WHAT TO WORK ON
Give back the data in full. Leave nothing out.

SUPPLIED DATA
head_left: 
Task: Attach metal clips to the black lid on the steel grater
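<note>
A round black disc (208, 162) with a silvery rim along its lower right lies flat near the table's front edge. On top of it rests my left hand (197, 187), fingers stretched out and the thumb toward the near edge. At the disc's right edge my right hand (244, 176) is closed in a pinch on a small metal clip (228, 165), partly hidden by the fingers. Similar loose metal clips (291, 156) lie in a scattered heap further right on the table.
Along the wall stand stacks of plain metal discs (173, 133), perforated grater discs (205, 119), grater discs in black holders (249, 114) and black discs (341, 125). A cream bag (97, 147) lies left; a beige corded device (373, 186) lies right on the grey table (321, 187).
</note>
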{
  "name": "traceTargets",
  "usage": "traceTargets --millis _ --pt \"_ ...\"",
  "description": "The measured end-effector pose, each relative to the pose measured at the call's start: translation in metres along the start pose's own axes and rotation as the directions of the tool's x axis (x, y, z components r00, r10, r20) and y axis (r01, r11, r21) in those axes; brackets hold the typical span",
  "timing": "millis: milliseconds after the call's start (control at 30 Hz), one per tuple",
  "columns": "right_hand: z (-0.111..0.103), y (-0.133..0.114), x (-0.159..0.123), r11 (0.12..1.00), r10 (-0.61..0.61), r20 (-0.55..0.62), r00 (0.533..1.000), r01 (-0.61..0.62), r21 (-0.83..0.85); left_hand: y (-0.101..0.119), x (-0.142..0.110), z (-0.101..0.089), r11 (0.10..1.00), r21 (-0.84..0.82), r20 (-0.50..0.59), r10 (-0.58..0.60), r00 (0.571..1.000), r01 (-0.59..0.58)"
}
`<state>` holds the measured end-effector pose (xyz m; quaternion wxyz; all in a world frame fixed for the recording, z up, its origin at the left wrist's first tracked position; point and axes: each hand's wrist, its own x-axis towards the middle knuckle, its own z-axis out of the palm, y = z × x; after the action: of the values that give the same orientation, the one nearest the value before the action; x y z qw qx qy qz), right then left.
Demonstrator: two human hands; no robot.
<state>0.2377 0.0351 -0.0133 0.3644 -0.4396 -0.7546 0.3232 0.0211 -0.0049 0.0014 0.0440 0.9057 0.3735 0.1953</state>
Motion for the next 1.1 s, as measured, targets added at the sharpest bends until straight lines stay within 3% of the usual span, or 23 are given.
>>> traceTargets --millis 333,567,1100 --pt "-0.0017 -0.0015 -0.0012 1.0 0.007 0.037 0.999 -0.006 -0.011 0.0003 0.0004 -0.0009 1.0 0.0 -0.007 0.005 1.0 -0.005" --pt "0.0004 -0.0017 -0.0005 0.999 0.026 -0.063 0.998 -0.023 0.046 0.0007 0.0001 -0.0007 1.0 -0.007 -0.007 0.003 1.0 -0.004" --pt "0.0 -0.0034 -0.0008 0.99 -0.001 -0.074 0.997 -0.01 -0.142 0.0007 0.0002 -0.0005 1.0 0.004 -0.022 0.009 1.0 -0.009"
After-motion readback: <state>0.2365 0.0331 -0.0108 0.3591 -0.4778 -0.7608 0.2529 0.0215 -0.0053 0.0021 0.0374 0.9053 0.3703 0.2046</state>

RESPONSE AREA
head_left: 
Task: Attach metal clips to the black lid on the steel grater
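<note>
A round black disc (208, 162) with a silvery rim along its lower right lies flat near the table's front edge. On top of it rests my left hand (197, 187), fingers stretched out and the thumb toward the near edge. At the disc's right edge my right hand (244, 176) is closed in a pinch on a small metal clip (228, 165), partly hidden by the fingers. Similar loose metal clips (291, 156) lie in a scattered heap further right on the table.
Along the wall stand stacks of plain metal discs (173, 133), perforated grater discs (205, 119), grater discs in black holders (249, 114) and black discs (341, 125). A cream bag (97, 147) lies left; a beige corded device (373, 186) lies right on the grey table (321, 187).
</note>
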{
  "name": "traceTargets",
  "usage": "traceTargets --millis _ --pt \"_ ...\"",
  "description": "The measured end-effector pose, each relative to the pose measured at the call's start: translation in metres along the start pose's own axes and rotation as the directions of the tool's x axis (x, y, z components r00, r10, r20) and y axis (r01, r11, r21) in those axes; brackets hold the typical span",
  "timing": "millis: milliseconds after the call's start (control at 30 Hz), one per tuple",
  "columns": "right_hand: z (-0.111..0.103), y (-0.133..0.114), x (-0.159..0.123), r11 (0.12..1.00), r10 (-0.61..0.61), r20 (-0.55..0.62), r00 (0.533..1.000), r01 (-0.61..0.62), r21 (-0.83..0.85); left_hand: y (-0.101..0.119), x (-0.142..0.110), z (-0.101..0.089), r11 (0.10..1.00), r21 (-0.84..0.82), r20 (-0.50..0.59), r10 (-0.58..0.60), r00 (0.571..1.000), r01 (-0.59..0.58)"
}
`<state>` holds the measured end-effector pose (xyz m; quaternion wxyz; all in a world frame fixed for the recording, z up, its origin at the left wrist's first tracked position; point and axes: each hand's wrist, its own x-axis towards the middle knuckle, its own z-axis out of the palm, y = z × x; after the action: of the values that give the same orientation, the one nearest the value before the action; x y z qw qx qy qz), right then left.
Demonstrator: two human hands; no robot.
<state>0.2377 0.0351 -0.0133 0.3644 -0.4396 -0.7546 0.3232 0.0211 -0.0049 0.0014 0.0440 0.9057 0.3735 0.1953</state>
Motion for the next 1.1 s, as measured, targets added at the sharpest bends until straight lines stay within 3% of the usual span, or 23 are given.
>>> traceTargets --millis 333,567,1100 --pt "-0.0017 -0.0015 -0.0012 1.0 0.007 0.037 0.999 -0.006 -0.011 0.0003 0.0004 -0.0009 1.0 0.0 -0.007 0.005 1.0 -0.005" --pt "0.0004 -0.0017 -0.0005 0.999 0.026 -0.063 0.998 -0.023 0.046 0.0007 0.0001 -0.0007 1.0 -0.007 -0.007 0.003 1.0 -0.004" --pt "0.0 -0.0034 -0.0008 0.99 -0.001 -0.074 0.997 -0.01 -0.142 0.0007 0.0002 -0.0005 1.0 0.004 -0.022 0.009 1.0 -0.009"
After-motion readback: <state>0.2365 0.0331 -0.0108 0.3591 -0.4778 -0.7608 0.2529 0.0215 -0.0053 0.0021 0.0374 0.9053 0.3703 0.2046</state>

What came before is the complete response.